** About this task **
From the data below, give the number of lines holding the word "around", with nothing else added.
#### Data to process ####
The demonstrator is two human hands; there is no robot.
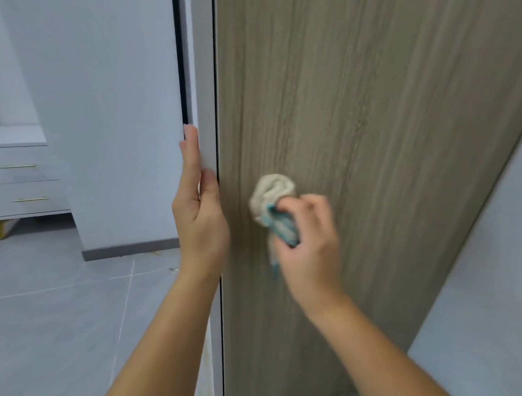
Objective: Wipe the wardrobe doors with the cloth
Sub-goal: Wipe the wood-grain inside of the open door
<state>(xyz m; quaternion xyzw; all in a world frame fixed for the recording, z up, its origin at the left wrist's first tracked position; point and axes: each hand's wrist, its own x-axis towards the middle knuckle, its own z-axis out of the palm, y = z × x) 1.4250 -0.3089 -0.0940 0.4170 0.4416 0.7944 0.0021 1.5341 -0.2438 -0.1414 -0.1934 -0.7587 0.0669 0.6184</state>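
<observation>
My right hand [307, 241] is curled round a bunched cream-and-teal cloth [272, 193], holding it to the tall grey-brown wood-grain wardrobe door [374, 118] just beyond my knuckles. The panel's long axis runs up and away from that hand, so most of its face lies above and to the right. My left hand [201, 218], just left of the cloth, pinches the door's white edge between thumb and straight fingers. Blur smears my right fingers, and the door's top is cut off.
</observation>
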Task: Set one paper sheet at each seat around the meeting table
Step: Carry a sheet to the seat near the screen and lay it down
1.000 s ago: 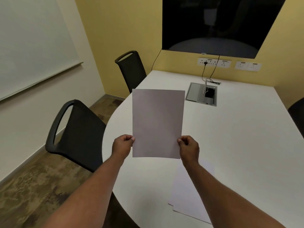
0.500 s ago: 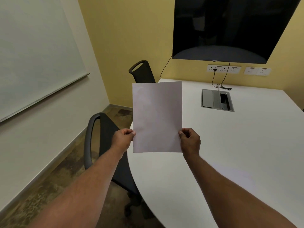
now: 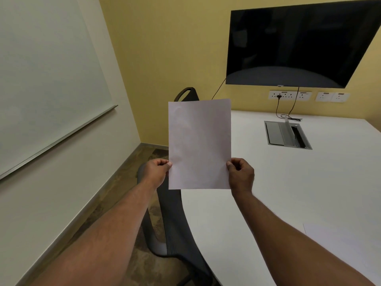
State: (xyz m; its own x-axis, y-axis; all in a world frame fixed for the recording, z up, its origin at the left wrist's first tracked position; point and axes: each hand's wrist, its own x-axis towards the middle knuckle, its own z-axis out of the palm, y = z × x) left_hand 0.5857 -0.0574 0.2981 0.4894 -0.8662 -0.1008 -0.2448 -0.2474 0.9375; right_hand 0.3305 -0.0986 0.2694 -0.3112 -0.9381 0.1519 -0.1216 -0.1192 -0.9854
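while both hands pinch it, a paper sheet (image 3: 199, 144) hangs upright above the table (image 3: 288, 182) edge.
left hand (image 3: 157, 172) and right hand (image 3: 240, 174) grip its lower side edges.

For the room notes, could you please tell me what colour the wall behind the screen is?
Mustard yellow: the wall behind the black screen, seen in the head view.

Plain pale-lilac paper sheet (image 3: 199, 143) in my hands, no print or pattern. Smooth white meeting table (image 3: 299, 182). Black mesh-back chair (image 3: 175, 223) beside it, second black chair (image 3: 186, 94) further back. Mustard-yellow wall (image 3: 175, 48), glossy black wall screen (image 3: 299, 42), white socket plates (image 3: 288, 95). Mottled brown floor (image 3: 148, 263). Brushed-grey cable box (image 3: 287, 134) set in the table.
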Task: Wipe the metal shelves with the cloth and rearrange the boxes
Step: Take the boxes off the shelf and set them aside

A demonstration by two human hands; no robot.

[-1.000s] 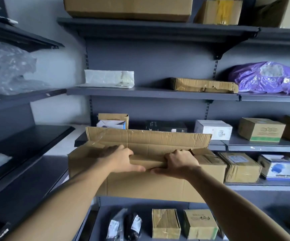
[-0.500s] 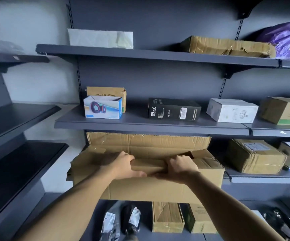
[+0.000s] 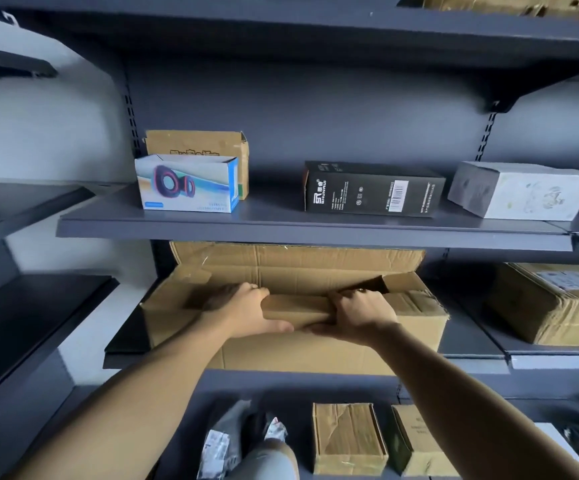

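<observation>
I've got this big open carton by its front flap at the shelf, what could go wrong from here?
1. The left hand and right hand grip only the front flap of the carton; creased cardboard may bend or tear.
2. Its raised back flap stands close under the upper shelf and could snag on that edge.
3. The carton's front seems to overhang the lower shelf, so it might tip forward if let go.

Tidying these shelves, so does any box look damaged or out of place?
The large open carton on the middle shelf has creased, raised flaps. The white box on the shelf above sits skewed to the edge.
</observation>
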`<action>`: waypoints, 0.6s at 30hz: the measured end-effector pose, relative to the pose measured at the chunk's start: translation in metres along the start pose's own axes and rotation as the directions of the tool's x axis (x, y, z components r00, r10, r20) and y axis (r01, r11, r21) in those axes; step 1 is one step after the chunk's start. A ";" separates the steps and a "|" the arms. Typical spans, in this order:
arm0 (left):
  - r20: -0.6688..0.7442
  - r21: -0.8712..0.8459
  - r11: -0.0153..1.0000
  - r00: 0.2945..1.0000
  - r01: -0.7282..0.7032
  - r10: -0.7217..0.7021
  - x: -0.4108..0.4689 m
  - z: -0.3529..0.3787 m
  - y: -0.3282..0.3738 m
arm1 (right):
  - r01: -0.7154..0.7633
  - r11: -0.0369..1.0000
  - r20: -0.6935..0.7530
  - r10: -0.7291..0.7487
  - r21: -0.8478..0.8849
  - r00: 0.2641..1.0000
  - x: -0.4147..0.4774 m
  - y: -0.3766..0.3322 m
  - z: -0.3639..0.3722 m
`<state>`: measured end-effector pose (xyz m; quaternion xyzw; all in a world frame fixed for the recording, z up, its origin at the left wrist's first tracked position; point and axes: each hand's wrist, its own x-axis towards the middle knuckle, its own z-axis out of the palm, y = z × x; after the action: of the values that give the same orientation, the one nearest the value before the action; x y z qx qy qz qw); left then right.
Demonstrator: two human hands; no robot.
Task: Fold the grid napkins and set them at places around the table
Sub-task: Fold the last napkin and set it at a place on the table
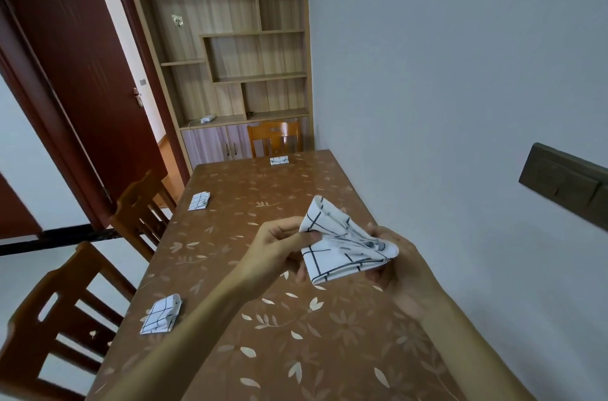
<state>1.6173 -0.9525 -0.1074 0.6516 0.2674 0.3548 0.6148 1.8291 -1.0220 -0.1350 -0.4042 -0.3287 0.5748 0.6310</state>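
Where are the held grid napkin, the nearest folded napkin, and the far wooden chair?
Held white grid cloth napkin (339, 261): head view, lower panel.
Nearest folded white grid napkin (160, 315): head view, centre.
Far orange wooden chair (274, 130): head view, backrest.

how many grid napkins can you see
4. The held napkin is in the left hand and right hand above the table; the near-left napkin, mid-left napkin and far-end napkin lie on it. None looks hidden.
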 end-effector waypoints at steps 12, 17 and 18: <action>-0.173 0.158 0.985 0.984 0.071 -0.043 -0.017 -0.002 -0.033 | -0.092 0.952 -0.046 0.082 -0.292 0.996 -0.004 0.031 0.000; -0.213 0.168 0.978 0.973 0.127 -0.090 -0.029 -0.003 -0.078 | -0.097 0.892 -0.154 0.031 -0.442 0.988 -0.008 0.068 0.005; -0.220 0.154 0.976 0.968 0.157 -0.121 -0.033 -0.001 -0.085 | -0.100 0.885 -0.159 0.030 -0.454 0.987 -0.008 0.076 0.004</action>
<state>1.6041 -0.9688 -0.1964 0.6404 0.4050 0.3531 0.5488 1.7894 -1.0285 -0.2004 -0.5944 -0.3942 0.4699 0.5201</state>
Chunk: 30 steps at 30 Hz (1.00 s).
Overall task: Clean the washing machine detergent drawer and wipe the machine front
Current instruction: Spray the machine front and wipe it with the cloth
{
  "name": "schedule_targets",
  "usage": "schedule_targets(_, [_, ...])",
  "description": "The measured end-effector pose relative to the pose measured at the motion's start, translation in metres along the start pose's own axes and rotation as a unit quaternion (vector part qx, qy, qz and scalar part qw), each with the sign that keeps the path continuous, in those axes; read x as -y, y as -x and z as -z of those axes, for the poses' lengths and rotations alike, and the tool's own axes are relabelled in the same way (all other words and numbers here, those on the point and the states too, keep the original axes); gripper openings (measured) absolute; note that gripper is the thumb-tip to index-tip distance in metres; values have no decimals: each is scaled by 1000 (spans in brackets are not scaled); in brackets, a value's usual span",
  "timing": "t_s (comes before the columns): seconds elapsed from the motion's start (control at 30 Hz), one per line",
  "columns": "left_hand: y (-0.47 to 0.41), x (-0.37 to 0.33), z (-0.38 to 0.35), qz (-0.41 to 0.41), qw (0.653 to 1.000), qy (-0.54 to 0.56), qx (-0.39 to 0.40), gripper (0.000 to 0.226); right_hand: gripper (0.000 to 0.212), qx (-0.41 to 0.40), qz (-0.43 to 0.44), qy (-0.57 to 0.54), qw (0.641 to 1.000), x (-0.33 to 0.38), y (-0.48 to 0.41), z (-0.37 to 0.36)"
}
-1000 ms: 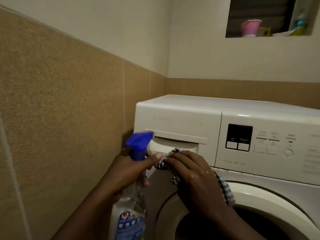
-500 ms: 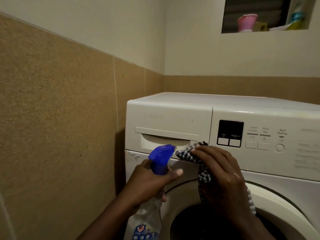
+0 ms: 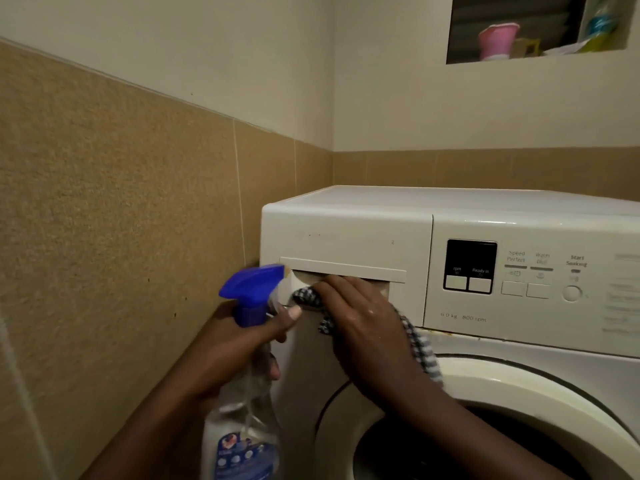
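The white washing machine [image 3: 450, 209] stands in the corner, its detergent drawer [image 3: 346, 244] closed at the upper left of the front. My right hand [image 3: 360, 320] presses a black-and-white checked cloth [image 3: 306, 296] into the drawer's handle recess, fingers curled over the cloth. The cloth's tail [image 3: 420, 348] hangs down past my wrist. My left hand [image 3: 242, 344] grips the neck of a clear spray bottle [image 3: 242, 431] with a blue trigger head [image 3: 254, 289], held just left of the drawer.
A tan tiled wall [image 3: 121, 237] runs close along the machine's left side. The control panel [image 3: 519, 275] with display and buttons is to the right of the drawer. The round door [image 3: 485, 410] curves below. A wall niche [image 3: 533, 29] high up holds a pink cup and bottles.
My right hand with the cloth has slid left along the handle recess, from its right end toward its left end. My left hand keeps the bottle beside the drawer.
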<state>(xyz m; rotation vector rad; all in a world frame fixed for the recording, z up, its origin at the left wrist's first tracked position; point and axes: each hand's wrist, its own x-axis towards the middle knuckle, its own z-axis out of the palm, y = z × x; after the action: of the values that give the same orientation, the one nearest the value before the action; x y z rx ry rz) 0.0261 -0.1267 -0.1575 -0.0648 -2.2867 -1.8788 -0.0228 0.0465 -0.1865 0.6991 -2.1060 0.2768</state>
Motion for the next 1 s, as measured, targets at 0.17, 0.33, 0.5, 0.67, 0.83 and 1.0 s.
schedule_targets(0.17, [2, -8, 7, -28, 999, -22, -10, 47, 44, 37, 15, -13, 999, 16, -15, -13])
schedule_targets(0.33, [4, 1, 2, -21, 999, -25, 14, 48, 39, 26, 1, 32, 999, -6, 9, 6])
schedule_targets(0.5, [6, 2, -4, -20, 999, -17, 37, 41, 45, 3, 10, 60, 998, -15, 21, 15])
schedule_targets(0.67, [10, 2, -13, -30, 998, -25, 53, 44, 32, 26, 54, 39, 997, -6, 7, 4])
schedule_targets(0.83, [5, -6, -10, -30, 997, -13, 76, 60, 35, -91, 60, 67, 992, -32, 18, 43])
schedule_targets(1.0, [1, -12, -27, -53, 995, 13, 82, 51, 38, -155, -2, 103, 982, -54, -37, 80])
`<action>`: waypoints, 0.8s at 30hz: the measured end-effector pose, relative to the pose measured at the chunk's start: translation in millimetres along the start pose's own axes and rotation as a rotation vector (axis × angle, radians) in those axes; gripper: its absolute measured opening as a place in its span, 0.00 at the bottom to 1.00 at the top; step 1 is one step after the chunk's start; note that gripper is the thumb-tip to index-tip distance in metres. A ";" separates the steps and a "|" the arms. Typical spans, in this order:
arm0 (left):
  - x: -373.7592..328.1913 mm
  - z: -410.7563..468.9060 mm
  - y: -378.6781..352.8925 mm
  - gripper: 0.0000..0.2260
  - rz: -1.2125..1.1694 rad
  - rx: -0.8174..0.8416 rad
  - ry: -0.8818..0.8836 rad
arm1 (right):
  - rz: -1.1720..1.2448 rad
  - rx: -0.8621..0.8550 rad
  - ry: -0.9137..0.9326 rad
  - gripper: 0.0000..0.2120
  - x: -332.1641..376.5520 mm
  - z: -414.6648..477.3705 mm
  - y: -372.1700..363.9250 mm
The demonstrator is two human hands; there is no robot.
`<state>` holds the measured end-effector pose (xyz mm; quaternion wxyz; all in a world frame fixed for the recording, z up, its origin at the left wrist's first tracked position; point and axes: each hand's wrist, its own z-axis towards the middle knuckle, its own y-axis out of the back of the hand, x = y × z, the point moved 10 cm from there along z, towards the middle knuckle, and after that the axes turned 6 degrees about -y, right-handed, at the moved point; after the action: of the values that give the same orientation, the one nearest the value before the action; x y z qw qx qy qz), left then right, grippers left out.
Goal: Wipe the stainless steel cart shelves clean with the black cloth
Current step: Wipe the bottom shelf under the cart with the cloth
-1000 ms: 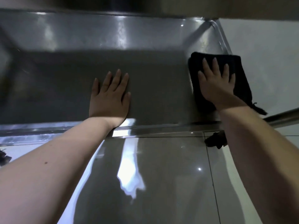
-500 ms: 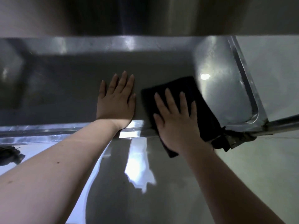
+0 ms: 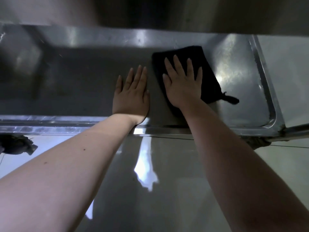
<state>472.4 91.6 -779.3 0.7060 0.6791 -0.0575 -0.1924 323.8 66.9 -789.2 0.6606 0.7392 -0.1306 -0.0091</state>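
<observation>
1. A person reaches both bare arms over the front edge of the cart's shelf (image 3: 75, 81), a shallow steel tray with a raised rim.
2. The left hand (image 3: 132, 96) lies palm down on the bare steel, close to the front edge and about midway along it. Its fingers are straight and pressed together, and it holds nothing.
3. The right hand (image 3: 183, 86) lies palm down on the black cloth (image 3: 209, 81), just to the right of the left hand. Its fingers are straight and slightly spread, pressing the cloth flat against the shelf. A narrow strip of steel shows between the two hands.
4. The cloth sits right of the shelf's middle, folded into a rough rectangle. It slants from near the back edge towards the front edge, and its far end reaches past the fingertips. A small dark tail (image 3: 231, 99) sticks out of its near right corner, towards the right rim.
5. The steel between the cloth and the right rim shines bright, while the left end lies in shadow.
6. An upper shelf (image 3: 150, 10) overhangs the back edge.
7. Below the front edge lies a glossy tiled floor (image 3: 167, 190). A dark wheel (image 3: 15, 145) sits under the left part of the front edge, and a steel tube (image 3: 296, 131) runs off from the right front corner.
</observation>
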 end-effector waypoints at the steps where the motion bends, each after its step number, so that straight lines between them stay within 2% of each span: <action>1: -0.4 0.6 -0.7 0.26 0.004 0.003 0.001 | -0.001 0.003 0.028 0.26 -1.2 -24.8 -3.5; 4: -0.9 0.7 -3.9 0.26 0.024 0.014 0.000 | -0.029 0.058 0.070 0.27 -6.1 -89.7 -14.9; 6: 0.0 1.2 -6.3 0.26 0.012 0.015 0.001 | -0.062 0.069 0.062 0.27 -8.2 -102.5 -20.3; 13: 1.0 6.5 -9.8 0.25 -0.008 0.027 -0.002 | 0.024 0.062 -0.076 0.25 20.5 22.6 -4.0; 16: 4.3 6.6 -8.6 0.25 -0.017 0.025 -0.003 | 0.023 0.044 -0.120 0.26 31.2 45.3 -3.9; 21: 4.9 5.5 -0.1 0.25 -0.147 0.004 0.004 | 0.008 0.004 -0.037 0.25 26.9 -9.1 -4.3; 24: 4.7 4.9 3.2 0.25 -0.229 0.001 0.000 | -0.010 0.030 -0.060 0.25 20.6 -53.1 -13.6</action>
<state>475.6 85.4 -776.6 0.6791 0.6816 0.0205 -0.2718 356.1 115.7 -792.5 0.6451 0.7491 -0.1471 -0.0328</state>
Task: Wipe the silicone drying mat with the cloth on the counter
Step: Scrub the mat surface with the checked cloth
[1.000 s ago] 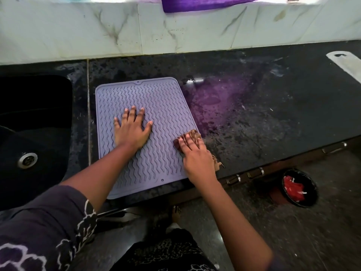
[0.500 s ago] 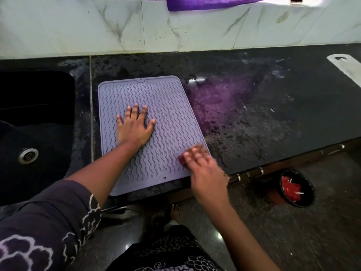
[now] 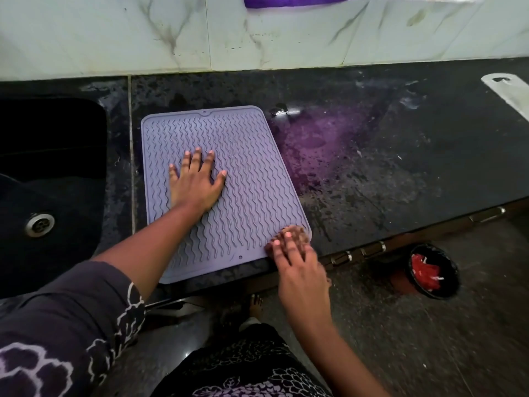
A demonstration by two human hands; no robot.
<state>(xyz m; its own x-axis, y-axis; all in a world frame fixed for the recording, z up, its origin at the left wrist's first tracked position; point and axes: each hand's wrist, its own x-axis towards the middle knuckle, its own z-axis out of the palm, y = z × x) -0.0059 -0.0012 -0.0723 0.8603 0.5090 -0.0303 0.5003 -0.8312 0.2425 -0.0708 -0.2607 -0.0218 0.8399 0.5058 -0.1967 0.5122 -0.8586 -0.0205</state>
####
** Exercise result **
2